_What the task asks:_ The whole answer is the data below, retyped exactly.

_Records supplied:_

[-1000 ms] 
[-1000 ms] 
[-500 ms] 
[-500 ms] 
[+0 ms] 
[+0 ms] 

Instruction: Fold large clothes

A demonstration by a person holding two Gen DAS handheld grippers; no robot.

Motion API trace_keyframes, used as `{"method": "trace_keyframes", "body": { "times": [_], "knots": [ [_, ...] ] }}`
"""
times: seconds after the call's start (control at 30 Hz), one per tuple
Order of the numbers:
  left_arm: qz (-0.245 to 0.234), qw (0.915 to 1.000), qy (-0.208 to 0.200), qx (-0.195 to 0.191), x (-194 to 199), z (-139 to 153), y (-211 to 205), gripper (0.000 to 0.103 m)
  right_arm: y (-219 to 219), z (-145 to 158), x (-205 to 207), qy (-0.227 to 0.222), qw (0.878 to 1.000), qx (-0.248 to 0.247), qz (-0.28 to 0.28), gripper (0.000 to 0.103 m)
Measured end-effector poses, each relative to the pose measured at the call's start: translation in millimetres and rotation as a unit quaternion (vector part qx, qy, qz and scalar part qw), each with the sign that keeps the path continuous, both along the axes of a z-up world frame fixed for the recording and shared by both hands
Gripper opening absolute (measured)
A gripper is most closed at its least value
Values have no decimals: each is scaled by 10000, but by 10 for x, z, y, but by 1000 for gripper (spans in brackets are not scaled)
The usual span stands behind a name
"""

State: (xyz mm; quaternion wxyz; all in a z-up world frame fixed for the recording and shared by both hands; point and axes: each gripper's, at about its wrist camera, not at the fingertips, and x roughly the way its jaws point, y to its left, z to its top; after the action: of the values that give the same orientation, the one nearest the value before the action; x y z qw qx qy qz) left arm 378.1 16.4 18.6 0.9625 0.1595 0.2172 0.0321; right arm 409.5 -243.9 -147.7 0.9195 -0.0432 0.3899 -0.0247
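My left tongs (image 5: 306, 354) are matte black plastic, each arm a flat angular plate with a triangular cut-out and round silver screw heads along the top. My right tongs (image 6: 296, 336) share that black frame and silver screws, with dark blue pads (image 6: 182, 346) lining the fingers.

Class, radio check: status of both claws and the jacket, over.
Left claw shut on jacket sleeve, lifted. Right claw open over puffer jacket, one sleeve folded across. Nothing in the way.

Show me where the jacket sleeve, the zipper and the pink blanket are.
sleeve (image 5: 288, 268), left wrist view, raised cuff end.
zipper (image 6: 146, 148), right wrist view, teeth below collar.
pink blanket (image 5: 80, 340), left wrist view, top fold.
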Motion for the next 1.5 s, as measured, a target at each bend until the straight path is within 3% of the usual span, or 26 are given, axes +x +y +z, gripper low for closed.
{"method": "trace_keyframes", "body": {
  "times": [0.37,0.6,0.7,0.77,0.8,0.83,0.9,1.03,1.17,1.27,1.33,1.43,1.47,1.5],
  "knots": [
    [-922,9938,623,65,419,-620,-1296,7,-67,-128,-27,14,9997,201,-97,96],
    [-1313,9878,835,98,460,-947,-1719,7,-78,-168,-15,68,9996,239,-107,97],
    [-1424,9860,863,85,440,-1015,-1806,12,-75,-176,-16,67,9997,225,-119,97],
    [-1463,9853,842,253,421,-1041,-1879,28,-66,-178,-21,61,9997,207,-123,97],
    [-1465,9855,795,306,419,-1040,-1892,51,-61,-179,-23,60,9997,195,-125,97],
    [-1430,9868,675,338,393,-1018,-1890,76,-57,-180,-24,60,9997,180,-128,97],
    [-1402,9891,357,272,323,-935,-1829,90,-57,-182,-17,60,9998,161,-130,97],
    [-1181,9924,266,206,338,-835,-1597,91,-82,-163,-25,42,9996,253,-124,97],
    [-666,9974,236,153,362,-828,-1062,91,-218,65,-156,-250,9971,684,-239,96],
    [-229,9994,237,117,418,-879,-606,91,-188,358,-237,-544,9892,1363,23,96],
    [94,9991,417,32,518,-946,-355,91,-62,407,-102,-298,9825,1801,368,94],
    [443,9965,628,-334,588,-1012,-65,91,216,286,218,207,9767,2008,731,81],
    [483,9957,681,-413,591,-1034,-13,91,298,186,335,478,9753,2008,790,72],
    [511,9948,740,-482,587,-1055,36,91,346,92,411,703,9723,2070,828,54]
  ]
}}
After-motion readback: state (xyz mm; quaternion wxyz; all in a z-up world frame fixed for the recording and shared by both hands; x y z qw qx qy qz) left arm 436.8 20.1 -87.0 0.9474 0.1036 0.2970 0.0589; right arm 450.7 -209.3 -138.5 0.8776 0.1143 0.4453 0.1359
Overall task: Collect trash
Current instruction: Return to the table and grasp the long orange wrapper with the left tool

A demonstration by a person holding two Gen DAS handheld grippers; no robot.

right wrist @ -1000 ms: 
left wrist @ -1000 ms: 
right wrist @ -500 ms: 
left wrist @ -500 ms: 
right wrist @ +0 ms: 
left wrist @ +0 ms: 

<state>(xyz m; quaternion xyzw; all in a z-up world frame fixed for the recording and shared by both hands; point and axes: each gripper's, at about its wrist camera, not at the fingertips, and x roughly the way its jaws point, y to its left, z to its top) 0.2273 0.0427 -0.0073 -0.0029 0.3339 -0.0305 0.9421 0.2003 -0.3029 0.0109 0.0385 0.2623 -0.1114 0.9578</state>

_Task answer:_
[-1000 ms] 
[-1000 ms] 
[-500 ms] 
[-500 ms] 
[+0 ms] 
[+0 ms] 

Instruction: Fold large clothes

A demonstration by a person holding two Gen DAS handheld grippers; no robot.

Motion API trace_keyframes, used as `{"method": "trace_keyframes", "body": { "times": [_], "knots": [ [_, ...] ] }}`
"""
times: seconds after the call's start (control at 30 Hz), one per tuple
Order of the numbers:
  left_arm: qz (-0.245 to 0.234), qw (0.915 to 1.000), qy (-0.208 to 0.200), qx (-0.195 to 0.191), x (-194 to 199), z (-139 to 153), y (-211 to 205), gripper (0.000 to 0.103 m)
  right_arm: y (-219 to 219), z (-145 to 158), x (-205 to 207), qy (-0.227 to 0.222), qw (0.878 to 1.000), qx (-0.248 to 0.247), qz (-0.28 to 0.28), gripper (0.000 to 0.103 m)
Measured end-effector poses, each relative to the pose measured at the call's start: translation in millimetres and rotation as a unit quaternion (vector part qx, qy, qz and scalar part qw), each with the sign that keeps the path continuous, both along the axes of a z-up world frame fixed for the recording and shared by both hands
Gripper opening absolute (measured)
A gripper is most closed at its least value
Values have no decimals: each is scaled by 10000, but by 10 for x, z, y, but by 1000 for gripper (spans in brackets are not scaled)
The usual span stands behind a name
"""

State: (xyz mm; quaternion wxyz; all in a z-up world frame fixed for the recording and shared by both hands; point and axes: each gripper's, at about its wrist camera, not at the fingertips, and x roughly the way its jaws point, y to its left, z to its top; after the action: of the values that give the same orientation, the one nearest the value before the action; x y z qw qx qy qz) left arm 378.1 16.4 18.6 0.9625 0.1595 0.2172 0.0321; right arm 409.5 -243.9 -147.7 0.9195 -0.0432 0.3899 -0.0247
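My left tongs (image 5: 306, 354) are matte black plastic, each arm a flat angular plate with a triangular cut-out and round silver screw heads along the top. My right tongs (image 6: 296, 336) share that black frame and silver screws, with dark blue pads (image 6: 182, 346) lining the fingers.

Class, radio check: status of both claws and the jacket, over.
Left claw shut on jacket sleeve, lifted. Right claw open over puffer jacket, one sleeve folded across. Nothing in the way.

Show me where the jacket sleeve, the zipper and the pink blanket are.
sleeve (image 5: 288, 268), left wrist view, raised cuff end.
zipper (image 6: 146, 148), right wrist view, teeth below collar.
pink blanket (image 5: 80, 340), left wrist view, top fold.
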Motion for the next 1.5 s, as measured, a target at each bend until the straight path is within 3% of the usual span, or 26 are given, axes +x +y +z, gripper low for closed.
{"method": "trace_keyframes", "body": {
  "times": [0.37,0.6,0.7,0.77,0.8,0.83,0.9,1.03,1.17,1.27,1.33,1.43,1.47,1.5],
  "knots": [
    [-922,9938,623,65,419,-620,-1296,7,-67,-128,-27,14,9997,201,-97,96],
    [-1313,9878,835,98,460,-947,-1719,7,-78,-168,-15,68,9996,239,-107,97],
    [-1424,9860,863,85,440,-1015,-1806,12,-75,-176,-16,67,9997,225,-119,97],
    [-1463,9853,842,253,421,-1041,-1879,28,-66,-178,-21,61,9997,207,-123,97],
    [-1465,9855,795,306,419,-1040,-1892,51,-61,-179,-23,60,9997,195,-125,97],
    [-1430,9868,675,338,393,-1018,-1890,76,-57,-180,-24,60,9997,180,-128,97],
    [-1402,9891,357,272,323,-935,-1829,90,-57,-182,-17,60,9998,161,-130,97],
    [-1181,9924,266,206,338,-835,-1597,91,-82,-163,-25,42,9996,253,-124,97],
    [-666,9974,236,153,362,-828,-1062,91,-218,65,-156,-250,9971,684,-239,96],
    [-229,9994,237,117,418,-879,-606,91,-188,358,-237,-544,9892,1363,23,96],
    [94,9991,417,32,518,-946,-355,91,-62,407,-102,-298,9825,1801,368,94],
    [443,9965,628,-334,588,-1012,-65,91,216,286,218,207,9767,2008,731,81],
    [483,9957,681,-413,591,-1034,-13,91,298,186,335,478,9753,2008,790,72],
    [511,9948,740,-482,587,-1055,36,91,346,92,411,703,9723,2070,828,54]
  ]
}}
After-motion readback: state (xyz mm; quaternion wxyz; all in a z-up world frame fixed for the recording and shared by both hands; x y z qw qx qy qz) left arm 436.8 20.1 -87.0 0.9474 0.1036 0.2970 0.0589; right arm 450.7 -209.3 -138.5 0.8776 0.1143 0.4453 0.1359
Overall task: Collect trash
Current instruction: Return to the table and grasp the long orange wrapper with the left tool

A demonstration by a person holding two Gen DAS handheld grippers; no robot.

right wrist @ -1000 ms: 
left wrist @ -1000 ms: 
right wrist @ -500 ms: 
left wrist @ -500 ms: 
right wrist @ +0 ms: 
left wrist @ +0 ms: 

<state>(xyz m; quaternion xyzw; all in a z-up world frame fixed for the recording and shared by both hands; point and axes: each gripper's, at about its wrist camera, not at the fingertips, and x roughly the way its jaws point, y to its left, z to its top) 0.2273 0.0427 -0.0073 -0.0029 0.3339 -0.0305 0.9421 0.2003 -0.3029 0.0109 0.0385 0.2623 -0.1114 0.9578</state>

That makes the output complete.